Many of the doc examples use the https://github.com/pydantic/pydantic/pull/6563 use_attribute_docstrings flag, which does not appear available in tests. How to update the tests such that the pydantic version includes this commit?

This will be available on Pydantic 2.6. It is in beta and will be released soon. We are planing to release the next pydantic-settings after Pydantic 2.6. So, in the end, we can use use_attribute_docstrings flag.

Is there a way to generate the docs locally for viewing?

Not right now. pydantic-settings docs will be rendered under pydantic docs. But I will work on it to make it possible to render docs in pydantic-settings

Jan 29 '24 09:01 hramezani

Hi @hramezani, almost ready to move this into review. There are three final items:

I do not plan to add coverage for this line, unless there is a safe/easy way in pytest to modify sys.argv. Is this acceptable? If so, how to exclude?
I would like to exclude this function from coverage or leverage the original test case if you can help locate. I pulled this from pydantic._internal._repr.py. Please provide guidance on desired direction.
Also related to above number two, I am hitting a mypy linting issue related to typing_extensions.TypeAliasType here. This is directly copied from the _repr version, how would you like me to proceed?

Jan 30 '24 01:01 kschwab

I do not plan to add coverage for this line, unless there is a safe/easy way in pytest to modify sys.argv. Is this acceptable? If so, how to exclude?
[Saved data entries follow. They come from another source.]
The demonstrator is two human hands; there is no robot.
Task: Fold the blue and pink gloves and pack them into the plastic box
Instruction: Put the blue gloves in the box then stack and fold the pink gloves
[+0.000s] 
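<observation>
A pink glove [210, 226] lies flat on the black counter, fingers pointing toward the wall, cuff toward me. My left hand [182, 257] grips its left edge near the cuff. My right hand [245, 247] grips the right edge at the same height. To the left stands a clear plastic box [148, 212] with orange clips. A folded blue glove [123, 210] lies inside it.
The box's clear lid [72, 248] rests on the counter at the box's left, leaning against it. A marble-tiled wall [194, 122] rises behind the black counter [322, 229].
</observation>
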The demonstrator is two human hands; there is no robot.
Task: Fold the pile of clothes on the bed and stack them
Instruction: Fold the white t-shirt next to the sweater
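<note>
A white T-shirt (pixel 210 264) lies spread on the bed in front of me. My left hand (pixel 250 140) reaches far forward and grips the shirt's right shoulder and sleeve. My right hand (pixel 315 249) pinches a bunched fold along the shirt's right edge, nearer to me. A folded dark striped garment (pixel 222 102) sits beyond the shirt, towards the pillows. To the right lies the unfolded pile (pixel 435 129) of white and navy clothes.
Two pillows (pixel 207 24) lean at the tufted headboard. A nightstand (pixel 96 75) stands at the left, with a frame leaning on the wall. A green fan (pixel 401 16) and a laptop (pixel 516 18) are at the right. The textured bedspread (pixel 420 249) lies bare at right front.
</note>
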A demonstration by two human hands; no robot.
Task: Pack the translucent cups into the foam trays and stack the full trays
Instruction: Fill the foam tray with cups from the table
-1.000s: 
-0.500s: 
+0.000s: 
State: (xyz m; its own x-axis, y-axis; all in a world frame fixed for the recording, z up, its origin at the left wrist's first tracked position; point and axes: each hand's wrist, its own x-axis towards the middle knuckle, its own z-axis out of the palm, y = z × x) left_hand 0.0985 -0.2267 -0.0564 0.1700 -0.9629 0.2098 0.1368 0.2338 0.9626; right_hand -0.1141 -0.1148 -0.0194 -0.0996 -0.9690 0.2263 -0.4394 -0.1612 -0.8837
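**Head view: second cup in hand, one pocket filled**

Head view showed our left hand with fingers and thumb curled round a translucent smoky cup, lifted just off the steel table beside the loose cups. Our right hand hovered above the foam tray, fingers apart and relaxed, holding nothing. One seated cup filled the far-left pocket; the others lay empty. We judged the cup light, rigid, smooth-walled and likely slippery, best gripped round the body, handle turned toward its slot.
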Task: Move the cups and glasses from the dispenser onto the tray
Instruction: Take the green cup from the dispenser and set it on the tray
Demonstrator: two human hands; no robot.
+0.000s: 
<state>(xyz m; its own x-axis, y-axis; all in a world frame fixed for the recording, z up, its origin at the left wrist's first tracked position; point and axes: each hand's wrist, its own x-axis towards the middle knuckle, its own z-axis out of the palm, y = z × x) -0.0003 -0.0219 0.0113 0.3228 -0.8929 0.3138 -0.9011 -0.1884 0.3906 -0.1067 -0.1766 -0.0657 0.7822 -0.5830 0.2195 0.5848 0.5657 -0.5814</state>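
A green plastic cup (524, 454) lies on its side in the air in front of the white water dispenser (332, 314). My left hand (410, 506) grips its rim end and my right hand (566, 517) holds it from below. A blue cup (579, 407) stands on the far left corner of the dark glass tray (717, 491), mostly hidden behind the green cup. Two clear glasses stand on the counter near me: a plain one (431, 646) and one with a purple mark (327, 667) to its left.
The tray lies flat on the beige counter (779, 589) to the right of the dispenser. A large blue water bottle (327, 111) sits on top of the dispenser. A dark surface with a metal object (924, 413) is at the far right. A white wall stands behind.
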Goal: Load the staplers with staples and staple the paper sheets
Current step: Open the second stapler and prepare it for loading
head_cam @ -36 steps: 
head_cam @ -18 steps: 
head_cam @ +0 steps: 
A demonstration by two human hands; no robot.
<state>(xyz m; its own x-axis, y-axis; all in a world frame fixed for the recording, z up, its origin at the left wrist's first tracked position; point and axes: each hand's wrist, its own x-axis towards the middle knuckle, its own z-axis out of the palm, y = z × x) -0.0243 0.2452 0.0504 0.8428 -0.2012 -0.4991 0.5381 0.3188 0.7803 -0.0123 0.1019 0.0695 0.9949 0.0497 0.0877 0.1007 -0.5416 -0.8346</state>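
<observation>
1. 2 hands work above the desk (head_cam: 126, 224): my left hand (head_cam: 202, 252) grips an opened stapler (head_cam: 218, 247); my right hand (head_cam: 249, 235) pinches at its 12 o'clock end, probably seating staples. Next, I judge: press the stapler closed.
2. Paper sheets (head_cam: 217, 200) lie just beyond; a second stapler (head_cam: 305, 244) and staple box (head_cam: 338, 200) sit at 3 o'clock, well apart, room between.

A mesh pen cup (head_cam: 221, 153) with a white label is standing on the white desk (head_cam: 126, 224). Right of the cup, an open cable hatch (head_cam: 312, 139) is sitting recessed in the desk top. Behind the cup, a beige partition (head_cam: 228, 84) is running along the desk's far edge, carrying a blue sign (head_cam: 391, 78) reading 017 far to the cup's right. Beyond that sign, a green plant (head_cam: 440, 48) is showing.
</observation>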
Can't we use monkeypatch fixture like monkeypatch.setattr("sys.argv", ["test1", "-f", "test2"])?

I would like to exclude this function from coverage or leverage the original test case if you can help locate. I pulled this from pydantic._internal._repr.py. Please provide guidance on desired direction.

There are some tests in pydantic repo

https://github.com/pydantic/pydantic/blob/c1dff153c8ba2894e2b060cf6e53de6851ba4cd9/tests/test_utils.py#L83
https://github.com/pydantic/pydantic/blob/c1dff153c8ba2894e2b060cf6e53de6851ba4cd9/tests/test_utils.py#L106

Also related to above number two, I am hitting a mypy linting issue related to typing_extensions.TypeAliasType here. This is directly copied from the _repr version, how would you like me to proceed?

Please ignore it

Jan 30 '24 12:01 hramezani

Thanks @hramezani for the feedback. Ready for review 👍🏾

Jan 31 '24 03:01 kschwab

please update

Feb 16 '24 09:02 hramezani

@hramezani @samuelcolvin Thank you for the feedback, really appreciate it and will make updates accordingly. We found a couple of changes we'll also bring in after playing with it internally:

The enum support should be moved deeper into the environment variable parsing. Will open a separate issue and address it there.
We plan to integrate this with other existing parsers (one of which is pytest), so will be providing some support to "export" the internally generated parser and likely a pytest specific example. Still working on how to best accomplish this but will push once ready.

Feb 17 '24 19:02 kschwab

The enum support should be moved deeper into the environment variable parsing. Will open a separate issue and address it there.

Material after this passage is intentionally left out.